_Task statement:_
Copy, from the listing, every line in which the string "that" is present.

_Exercise input:_
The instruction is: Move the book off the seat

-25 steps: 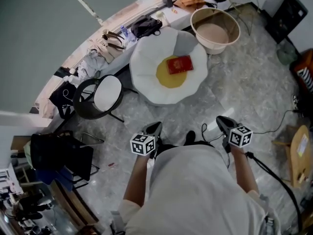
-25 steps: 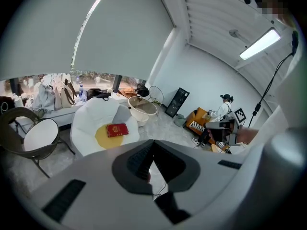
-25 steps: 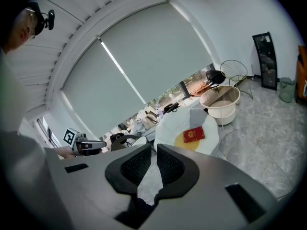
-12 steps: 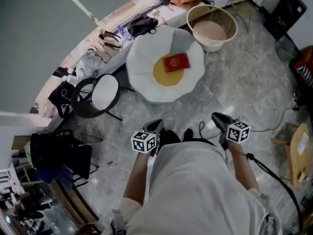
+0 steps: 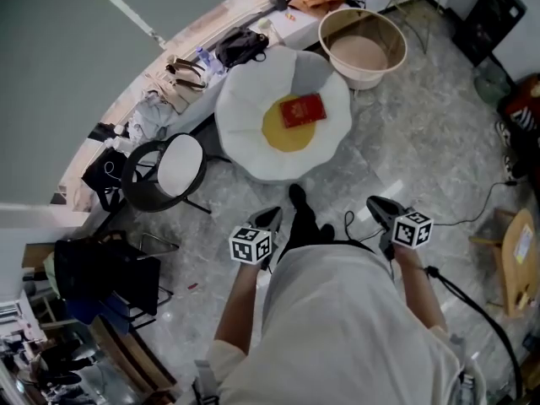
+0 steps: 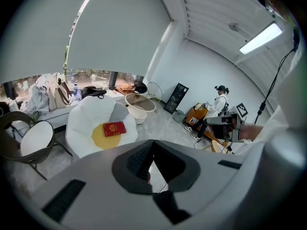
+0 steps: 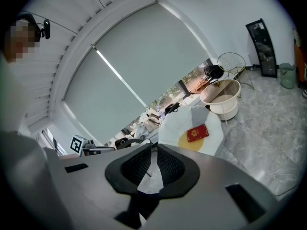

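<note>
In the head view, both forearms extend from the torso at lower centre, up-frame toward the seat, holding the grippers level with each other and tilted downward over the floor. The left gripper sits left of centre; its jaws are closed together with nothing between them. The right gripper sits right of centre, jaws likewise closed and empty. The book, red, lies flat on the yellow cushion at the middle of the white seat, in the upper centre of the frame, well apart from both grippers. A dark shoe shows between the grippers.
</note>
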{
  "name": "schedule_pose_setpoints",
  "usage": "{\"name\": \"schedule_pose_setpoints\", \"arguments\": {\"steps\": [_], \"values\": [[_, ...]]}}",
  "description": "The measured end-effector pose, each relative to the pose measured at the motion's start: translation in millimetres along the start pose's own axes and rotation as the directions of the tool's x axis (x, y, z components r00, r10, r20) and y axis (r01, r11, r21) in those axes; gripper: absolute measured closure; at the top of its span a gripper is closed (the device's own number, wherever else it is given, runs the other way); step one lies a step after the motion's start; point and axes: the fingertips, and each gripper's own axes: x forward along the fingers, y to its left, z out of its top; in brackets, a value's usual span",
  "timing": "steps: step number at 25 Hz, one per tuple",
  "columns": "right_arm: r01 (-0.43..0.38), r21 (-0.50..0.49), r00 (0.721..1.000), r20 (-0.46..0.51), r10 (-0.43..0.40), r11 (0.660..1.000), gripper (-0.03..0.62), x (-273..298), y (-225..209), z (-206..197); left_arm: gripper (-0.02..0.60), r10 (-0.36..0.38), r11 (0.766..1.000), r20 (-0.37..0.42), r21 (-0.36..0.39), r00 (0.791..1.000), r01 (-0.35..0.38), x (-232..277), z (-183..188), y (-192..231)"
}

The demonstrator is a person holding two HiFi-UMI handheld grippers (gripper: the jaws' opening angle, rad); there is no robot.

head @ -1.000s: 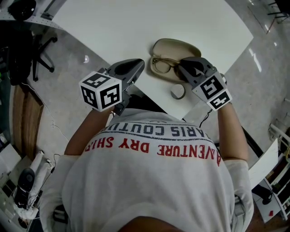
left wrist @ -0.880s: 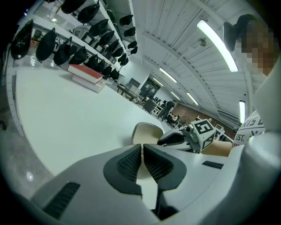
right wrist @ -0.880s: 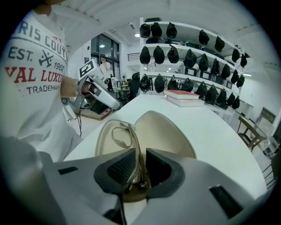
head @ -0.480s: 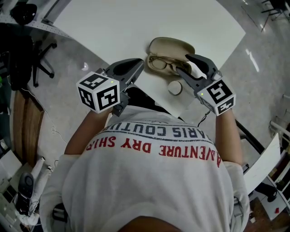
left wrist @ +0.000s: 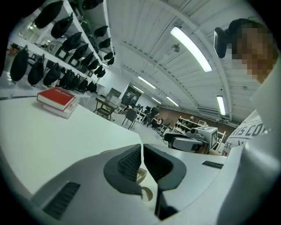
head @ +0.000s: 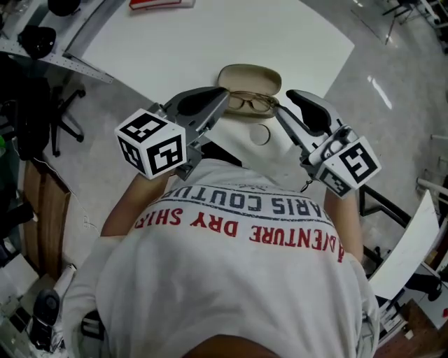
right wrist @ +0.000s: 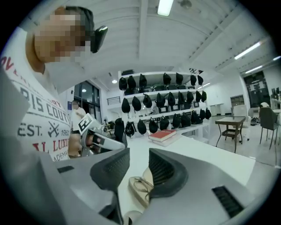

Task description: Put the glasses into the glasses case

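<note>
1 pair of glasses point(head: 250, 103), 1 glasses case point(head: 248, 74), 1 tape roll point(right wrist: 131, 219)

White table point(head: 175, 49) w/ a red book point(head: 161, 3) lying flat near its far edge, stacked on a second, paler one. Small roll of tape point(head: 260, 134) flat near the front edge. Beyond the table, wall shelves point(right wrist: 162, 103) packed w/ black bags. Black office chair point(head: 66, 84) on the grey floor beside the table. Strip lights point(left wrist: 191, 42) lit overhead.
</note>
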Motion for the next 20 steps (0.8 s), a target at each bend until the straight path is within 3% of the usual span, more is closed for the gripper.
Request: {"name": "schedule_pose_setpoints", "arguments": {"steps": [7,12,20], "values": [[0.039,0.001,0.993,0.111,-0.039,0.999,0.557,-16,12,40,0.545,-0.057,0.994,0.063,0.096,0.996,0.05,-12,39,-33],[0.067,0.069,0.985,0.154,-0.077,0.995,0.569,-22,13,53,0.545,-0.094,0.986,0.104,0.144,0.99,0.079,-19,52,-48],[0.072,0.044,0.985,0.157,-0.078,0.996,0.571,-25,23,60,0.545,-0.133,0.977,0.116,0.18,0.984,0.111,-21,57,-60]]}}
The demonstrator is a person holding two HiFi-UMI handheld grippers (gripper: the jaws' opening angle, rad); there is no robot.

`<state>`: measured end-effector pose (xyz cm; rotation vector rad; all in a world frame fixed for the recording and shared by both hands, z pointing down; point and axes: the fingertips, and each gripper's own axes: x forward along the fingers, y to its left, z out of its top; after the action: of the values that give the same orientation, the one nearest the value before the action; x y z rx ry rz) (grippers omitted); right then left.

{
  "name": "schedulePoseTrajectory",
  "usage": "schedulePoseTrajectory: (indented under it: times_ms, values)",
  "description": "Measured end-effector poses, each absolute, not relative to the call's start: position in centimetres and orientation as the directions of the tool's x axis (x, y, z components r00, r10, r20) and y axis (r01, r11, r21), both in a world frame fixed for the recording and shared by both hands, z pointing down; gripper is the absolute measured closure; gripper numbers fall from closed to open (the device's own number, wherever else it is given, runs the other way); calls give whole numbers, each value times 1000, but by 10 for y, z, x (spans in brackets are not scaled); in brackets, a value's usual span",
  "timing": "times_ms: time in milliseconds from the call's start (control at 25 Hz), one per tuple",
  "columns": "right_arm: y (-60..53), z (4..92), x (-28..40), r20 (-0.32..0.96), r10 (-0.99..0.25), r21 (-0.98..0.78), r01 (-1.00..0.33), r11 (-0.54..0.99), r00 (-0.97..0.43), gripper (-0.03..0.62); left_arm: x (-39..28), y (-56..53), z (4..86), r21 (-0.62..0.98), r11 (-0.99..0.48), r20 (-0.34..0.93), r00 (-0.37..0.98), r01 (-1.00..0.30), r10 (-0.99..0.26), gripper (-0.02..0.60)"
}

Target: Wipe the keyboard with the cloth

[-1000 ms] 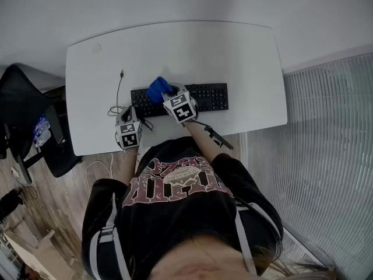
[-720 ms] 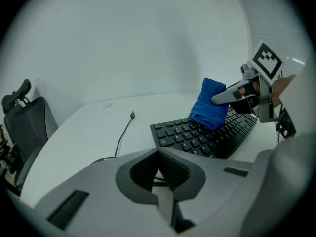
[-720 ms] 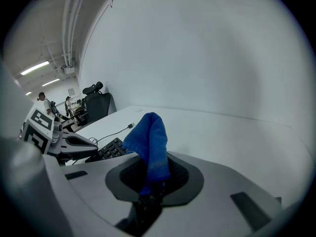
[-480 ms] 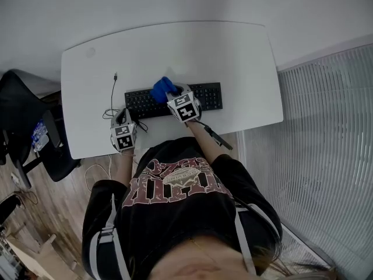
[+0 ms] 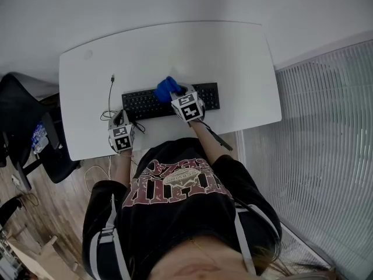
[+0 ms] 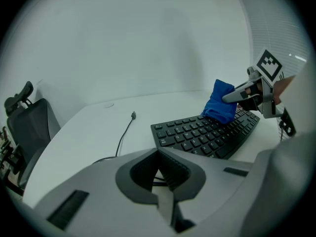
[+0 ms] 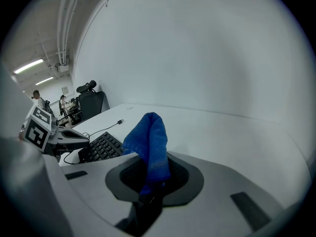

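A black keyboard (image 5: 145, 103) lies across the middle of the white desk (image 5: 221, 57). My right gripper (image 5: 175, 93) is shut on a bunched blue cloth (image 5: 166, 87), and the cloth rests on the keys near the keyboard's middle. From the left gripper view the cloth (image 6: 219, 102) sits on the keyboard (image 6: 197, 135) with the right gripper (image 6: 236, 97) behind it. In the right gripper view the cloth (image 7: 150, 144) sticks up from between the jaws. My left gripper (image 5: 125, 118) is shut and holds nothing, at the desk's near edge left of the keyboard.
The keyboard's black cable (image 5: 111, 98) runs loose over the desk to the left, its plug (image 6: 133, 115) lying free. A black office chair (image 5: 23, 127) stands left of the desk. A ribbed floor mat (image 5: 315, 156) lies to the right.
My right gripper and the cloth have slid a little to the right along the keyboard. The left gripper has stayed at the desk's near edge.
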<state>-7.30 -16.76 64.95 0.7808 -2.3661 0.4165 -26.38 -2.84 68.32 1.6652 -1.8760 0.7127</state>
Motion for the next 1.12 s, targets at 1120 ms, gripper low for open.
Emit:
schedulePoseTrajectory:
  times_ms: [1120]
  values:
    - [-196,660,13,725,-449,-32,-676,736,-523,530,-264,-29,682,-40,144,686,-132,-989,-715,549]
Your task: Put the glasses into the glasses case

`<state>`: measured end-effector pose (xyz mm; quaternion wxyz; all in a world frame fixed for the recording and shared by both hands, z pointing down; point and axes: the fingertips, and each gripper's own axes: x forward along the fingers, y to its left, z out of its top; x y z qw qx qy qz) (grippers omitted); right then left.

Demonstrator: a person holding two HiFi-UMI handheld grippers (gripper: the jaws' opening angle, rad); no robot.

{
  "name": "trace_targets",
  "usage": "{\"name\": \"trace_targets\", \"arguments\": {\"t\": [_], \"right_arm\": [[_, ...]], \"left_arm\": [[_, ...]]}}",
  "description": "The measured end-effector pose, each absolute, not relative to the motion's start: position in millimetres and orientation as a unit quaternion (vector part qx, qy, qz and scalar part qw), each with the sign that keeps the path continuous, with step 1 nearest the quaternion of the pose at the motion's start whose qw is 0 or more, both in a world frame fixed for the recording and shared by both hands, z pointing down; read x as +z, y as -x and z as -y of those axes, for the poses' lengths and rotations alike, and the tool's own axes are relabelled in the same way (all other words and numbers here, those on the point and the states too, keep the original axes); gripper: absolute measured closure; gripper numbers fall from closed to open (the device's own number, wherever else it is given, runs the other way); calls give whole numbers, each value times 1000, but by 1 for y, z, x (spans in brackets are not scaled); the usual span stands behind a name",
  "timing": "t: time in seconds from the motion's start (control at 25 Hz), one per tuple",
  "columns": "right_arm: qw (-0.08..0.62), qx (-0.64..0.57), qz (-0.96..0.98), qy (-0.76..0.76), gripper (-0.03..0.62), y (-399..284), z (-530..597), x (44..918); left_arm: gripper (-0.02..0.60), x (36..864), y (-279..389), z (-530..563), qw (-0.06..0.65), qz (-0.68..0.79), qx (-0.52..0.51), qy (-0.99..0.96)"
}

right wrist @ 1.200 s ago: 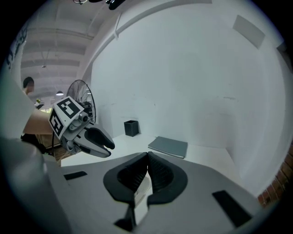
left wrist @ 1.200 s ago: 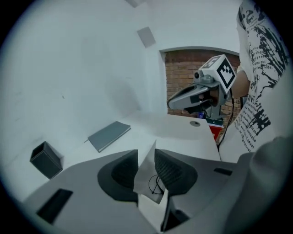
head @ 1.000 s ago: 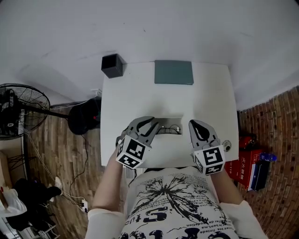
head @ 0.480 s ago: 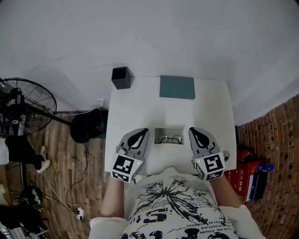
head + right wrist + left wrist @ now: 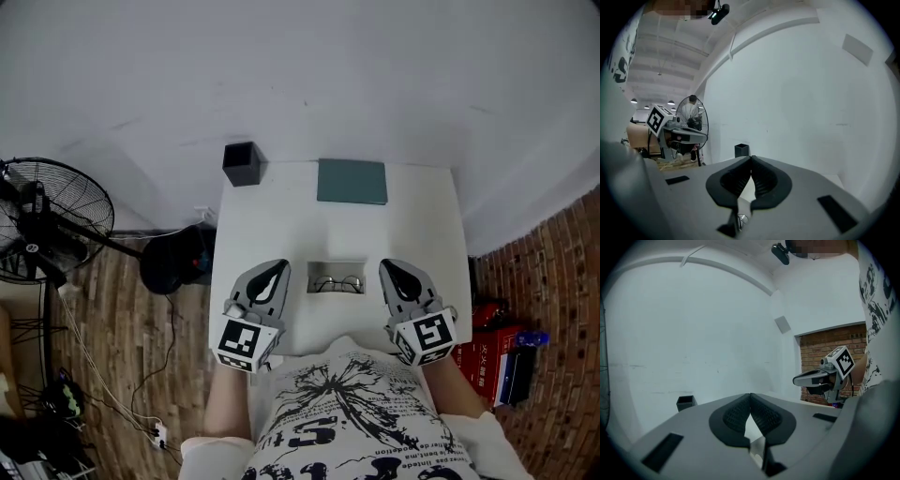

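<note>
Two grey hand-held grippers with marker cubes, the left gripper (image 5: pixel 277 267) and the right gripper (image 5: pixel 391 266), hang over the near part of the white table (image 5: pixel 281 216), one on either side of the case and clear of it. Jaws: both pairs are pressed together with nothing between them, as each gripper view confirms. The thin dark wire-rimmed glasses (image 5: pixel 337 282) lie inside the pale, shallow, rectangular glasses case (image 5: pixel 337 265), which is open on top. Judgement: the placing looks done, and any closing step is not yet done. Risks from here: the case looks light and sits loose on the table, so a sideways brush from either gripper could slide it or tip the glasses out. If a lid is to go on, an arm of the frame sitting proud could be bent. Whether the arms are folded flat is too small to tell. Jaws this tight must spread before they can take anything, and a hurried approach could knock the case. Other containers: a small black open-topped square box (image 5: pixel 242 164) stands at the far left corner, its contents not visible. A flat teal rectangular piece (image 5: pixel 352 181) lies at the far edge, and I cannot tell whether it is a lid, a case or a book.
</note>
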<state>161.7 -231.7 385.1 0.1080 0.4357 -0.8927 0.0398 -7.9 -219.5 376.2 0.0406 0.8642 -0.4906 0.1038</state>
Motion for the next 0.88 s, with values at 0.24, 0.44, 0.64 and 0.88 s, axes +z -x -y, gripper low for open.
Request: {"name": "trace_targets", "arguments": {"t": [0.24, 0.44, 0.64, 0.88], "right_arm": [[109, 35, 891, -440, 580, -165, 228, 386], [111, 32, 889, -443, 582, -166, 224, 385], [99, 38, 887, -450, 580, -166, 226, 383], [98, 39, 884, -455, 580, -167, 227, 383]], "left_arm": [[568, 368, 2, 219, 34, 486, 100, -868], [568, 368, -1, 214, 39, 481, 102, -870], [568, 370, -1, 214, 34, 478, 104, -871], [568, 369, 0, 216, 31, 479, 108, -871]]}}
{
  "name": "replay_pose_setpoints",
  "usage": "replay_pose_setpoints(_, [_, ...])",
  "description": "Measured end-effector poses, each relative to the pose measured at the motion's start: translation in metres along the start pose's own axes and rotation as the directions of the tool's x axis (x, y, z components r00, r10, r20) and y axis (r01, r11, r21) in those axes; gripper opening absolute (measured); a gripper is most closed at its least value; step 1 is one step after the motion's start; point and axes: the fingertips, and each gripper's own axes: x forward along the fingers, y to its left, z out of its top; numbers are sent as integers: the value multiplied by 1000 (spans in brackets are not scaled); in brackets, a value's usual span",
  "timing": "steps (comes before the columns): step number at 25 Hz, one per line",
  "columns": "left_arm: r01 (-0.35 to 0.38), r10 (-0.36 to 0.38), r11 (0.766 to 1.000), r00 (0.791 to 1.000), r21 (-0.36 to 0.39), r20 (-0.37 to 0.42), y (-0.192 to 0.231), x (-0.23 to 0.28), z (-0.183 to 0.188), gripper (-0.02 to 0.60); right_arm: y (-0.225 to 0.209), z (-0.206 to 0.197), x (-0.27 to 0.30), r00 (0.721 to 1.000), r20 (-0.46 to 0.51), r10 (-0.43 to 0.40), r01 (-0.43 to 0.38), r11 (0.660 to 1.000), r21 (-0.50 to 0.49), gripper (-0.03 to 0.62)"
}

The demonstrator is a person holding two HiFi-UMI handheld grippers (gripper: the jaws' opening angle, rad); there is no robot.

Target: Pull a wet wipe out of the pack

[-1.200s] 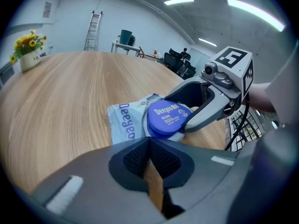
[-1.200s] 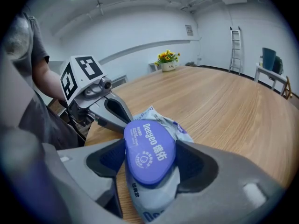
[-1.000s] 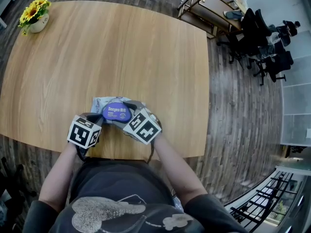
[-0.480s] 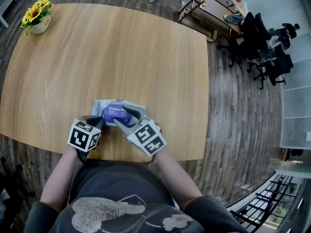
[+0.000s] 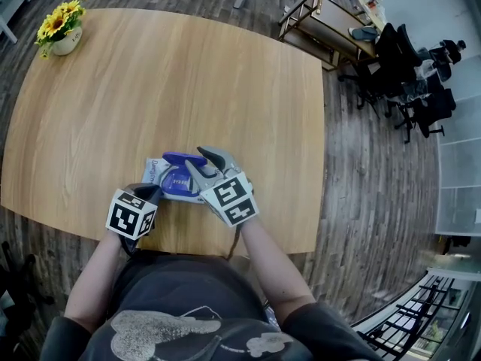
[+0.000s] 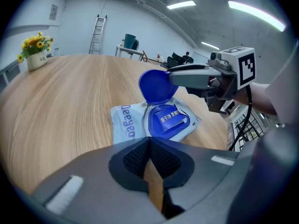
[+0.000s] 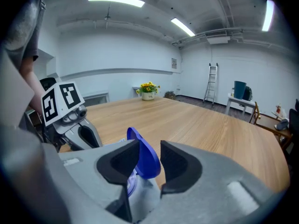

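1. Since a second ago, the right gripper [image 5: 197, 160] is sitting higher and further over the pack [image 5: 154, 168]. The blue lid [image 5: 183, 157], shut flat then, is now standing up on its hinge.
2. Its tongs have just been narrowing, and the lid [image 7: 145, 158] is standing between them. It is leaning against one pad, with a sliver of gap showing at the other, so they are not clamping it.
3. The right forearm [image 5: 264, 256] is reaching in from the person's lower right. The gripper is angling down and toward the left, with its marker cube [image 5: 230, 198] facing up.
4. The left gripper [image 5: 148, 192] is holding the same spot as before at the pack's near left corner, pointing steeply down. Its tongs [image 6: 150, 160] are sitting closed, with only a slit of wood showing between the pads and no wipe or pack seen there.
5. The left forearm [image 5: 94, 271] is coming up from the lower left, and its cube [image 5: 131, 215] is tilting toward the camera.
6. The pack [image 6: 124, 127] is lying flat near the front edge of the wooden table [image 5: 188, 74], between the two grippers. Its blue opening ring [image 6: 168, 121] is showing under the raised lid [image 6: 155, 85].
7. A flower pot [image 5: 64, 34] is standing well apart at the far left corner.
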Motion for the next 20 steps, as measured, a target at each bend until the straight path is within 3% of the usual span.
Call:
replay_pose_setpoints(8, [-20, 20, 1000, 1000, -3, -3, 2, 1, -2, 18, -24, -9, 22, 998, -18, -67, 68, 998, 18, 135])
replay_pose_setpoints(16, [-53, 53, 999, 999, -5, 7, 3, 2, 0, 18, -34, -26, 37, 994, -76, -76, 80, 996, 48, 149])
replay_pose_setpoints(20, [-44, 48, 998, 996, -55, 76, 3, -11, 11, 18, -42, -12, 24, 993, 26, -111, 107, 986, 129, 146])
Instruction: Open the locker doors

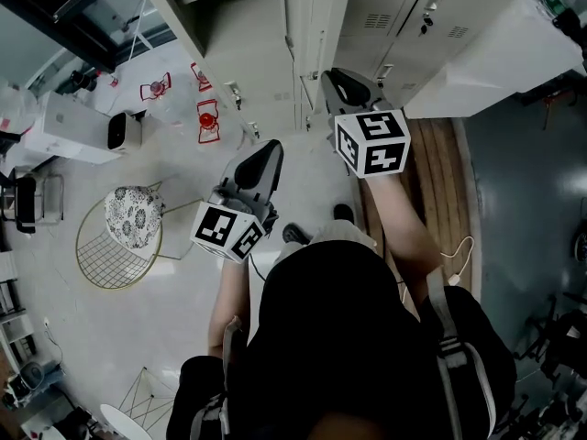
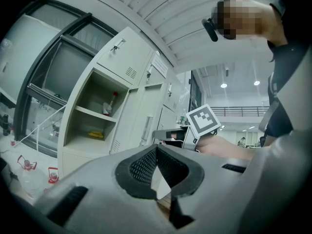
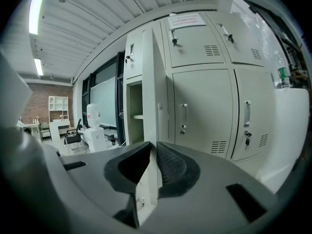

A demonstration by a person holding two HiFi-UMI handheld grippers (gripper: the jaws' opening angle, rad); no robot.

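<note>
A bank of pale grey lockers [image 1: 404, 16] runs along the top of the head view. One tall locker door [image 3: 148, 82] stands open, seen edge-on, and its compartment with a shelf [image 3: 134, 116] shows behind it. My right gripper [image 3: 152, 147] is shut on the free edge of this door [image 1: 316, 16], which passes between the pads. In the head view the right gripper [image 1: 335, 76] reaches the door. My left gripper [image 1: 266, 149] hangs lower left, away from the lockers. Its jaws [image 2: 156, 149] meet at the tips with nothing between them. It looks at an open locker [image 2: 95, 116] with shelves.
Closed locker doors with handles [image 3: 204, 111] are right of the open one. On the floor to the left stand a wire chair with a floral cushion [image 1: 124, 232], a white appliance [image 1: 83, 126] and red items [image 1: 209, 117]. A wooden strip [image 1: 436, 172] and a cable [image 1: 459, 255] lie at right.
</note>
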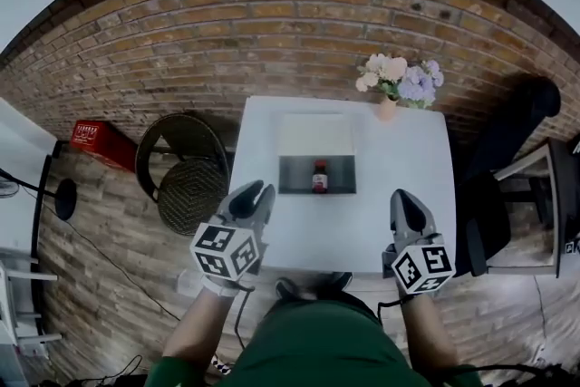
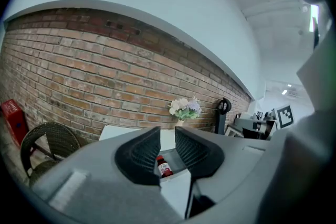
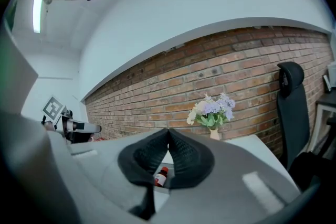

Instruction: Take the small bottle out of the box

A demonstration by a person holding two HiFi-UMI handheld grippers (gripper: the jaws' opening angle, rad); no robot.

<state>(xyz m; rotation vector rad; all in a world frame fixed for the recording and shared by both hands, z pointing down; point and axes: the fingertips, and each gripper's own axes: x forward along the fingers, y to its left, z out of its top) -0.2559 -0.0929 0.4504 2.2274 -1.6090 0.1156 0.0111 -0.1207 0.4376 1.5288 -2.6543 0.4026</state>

_Output below:_
`<state>`: measured end-effector pose (xyz cm; rotation vector rad; all in a world frame fixed for the recording and shared by both hands, z pointing down; point and axes: the fingertips, and each gripper's own axes: x forward along the fingers, y to its left, z out of its top; after the action: of the values that give the same orientation, the one nearest the value before the action; x y z rx ry rz) (grippers omitted); right then left.
  "description": "The measured end-effector pose, each absolute, not relative to the motion's start: position in millimetres and orientation as a unit quaternion (vector part qx, qy, qz and scalar part qw), each with the sign that keeps the path continuous, with step 1 nearest the quaternion of the pose at the motion's start whose qw is 0 or more, both in a world frame fixed for the recording and shared by both hands, z pointing down; read x as +z, y as -x and z as -y of those axes, for the poses' lengths and rotations alike, and the tool's own axes are relabelled in the same way (all other words and numbers here, those on the point and the states too, keep the original axes); gripper: absolute measured closure; gripper numbers fall from closed to open (the device's own number, wherever else it is given, runs the other way); calls give whole numbers, each value times 1000, but by 1 for y, z, x (spans in brackets are not scaled); the usual span stands behind a name",

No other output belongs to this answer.